El tratamiento de la Ley de Inviolabilidad de la Propiedad Privada en el Senado dejó una grieta en la relación entre la Casa Rosada y los gobernadores aliados. El retiro de urgencia del capítulo sobre extranjerización de tierras, horas antes de la sesión, generó movimientos entre los mandatarios que exhibieron autonomía a la hora de posicionarse y encendieron las alarmas en el Gobierno sobre una posible reconfiguración del mapa de alianzas.
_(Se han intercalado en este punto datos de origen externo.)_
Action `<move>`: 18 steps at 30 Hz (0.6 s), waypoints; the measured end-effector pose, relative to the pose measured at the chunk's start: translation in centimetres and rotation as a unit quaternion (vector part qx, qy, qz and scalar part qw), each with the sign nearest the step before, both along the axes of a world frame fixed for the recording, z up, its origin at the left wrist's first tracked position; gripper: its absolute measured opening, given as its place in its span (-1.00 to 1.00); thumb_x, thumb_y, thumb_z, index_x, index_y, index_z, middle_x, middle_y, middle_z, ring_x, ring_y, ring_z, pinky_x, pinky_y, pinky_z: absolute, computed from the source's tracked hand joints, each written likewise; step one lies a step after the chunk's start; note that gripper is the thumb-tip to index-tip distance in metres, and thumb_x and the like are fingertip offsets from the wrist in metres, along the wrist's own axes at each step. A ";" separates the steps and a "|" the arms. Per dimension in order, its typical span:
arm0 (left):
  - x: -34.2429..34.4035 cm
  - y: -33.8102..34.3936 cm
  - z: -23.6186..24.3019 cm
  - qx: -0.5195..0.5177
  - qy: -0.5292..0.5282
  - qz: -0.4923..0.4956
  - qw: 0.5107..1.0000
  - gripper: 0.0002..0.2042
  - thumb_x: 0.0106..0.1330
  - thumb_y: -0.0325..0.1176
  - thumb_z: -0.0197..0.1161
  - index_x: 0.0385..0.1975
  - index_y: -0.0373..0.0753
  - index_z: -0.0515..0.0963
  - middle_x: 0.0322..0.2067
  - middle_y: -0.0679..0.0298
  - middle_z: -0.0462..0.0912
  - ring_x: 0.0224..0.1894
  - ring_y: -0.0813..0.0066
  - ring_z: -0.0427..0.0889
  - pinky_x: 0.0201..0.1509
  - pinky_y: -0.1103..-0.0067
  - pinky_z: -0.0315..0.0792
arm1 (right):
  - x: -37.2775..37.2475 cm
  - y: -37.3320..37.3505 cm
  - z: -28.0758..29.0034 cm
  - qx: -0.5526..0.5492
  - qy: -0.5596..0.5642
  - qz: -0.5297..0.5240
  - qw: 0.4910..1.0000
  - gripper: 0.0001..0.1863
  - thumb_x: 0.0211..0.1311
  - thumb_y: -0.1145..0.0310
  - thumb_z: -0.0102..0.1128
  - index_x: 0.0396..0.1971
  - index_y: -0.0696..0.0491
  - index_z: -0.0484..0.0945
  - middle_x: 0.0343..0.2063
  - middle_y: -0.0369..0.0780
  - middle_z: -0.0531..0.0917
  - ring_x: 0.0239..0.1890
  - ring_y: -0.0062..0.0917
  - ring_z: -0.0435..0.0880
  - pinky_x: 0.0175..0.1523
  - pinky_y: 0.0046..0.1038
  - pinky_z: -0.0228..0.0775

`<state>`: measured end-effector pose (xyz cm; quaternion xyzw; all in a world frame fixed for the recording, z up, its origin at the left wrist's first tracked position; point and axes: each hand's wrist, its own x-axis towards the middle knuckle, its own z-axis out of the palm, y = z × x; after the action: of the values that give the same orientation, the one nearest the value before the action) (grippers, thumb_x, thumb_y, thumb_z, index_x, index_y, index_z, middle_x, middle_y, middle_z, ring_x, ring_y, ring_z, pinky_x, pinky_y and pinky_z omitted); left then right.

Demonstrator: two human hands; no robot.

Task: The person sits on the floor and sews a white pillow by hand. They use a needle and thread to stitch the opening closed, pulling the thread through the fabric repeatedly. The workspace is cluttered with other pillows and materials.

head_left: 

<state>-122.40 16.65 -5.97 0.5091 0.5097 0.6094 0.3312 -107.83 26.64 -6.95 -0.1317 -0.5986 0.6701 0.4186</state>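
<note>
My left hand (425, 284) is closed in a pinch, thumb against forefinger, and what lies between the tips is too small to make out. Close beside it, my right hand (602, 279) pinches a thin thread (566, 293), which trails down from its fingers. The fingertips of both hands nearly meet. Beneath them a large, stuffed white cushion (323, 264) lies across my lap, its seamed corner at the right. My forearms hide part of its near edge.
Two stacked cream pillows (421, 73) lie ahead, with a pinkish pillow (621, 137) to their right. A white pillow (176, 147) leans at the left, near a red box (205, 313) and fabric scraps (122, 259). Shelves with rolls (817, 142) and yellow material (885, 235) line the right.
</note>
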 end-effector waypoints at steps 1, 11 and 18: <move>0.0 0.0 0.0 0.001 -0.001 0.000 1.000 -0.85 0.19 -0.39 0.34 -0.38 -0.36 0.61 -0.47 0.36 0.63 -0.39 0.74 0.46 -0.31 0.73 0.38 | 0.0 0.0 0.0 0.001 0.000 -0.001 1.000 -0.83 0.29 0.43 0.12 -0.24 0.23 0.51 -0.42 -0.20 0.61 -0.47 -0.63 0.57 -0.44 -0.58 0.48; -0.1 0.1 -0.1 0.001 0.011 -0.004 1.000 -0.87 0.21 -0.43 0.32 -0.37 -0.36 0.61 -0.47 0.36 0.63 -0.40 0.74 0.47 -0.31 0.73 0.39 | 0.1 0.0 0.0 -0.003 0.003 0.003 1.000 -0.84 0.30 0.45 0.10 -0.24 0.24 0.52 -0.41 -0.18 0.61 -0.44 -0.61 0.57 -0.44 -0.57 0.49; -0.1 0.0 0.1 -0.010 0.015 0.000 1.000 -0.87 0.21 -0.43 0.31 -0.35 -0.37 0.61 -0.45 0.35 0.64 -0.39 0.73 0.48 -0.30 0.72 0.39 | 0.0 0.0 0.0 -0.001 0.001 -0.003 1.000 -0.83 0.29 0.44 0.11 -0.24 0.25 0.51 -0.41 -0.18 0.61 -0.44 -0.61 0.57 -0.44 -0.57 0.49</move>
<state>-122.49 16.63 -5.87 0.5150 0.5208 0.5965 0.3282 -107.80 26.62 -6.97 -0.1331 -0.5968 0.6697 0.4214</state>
Karina Milei y la Mesa Política buscan minimizar el impacto de la derrota y apuestan a reanudar conversaciones sin que las principales iniciativas del oficialismo sufran cambios. La comunicación oficial intentó atenuar las tensiones, aunque algunos datos revelan que la tensión estuvo latente: hubo foto del encuentro, pero el Gobierno decidió no difundirla. La presencia de Federico Sturzenegger en la Mesa Política este martes fue sintomática del recalculo estratégico.
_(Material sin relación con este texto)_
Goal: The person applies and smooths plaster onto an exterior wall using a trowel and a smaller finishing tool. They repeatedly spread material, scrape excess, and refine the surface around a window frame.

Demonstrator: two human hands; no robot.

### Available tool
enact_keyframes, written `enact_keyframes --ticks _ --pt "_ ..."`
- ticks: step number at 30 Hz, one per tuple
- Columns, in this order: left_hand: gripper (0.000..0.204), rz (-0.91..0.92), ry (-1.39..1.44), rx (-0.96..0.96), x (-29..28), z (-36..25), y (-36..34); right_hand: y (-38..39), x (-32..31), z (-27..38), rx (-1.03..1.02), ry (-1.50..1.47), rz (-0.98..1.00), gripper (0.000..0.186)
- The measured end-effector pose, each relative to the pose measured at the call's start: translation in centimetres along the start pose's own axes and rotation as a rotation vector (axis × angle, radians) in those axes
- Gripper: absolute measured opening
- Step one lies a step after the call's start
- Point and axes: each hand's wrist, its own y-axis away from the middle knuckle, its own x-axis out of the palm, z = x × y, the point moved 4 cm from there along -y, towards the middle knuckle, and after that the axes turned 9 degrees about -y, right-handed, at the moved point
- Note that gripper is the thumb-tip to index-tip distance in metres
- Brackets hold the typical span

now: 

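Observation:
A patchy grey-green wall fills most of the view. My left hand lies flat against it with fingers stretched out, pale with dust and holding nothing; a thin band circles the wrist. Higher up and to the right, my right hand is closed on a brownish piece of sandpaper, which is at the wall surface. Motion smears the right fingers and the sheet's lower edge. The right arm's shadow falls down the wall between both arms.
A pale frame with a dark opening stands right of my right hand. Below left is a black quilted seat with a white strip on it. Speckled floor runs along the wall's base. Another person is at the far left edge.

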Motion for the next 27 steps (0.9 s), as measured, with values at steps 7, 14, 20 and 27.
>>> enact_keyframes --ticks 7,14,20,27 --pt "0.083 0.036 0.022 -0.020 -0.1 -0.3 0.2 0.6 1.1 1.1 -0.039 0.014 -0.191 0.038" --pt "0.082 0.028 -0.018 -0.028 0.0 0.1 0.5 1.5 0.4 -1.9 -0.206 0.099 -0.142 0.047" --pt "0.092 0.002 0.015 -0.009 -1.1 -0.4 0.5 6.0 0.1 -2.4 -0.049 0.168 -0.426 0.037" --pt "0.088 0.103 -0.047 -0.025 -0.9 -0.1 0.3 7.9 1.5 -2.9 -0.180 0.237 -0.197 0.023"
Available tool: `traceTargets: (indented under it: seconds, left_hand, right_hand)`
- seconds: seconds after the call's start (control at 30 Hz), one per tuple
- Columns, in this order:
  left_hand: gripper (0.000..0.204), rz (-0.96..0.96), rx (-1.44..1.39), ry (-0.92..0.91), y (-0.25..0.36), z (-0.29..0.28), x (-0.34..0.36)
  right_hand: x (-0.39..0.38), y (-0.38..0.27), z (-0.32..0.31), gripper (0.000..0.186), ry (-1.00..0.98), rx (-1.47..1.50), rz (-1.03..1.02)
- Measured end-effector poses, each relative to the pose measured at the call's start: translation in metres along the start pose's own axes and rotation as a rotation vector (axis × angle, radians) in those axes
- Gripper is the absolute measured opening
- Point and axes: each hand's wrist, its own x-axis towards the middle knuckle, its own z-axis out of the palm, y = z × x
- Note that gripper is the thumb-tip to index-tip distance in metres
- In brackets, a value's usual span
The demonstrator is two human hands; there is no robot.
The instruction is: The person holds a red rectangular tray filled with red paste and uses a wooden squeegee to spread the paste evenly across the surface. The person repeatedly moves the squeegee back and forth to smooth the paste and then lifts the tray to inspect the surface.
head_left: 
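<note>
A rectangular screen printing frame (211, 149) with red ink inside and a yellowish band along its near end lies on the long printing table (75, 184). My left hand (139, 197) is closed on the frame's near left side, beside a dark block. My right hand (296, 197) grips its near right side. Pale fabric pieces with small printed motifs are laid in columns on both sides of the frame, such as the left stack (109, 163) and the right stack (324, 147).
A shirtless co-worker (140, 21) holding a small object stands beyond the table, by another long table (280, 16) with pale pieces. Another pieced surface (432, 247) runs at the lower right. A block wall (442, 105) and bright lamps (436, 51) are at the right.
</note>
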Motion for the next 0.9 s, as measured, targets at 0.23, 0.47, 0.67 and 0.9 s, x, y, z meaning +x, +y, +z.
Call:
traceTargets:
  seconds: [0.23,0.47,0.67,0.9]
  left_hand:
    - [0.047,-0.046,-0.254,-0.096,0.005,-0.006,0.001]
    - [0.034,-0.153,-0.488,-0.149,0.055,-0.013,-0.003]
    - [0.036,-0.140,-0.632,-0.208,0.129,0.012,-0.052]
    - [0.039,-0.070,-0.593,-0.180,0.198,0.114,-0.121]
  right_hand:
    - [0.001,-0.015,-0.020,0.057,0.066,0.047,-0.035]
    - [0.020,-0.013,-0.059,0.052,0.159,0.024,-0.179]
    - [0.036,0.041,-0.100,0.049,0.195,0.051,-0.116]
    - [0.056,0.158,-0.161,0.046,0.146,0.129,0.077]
Los casos que la Casa Rosada mira con mayor atención son los de Gustavo Sáenz (Salta), Osvaldo Jaldo (Tucumán), Raúl Jalil (Catamarca) y Rolando Figueroa (Neuquén), que figuraban en el círculo de gobernadores dialoguistas con vocación de acuerdo electoral. También el de Hugo Passalacqua, gobernador de Misiones, quien en medio de una pelea interna con Carlos Rovira deja consecuencias impredecibles.
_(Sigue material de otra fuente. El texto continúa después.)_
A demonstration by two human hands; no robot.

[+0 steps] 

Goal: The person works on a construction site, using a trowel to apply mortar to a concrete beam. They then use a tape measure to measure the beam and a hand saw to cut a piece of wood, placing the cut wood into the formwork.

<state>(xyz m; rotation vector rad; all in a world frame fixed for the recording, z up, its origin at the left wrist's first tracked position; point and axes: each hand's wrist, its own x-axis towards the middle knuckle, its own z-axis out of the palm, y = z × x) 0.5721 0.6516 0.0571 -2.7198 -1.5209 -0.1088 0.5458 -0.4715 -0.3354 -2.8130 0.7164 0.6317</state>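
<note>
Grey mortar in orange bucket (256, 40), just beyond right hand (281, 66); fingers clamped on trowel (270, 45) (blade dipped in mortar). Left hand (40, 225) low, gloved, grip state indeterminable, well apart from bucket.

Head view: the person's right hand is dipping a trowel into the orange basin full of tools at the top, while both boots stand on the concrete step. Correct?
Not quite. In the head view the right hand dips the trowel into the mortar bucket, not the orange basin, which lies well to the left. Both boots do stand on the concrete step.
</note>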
En el caso de Sáenz, no fue él quien se desmarcó. Su senadora, Flavia Royón, avisó antes de la votación que no acompañaría la iniciativa. El jefe de Gabinete, Diego Santilli, estará este miércoles en la cumbre de gobernadores del Norte Grande, un gesto que lo muestra como ministro del Interior con vocación de llevar de cerca el vínculo con los mandatarios. El otro vértice de la conversación es la caja que custodia Luis Caputo, distribuida discrecionalmente entre aliados.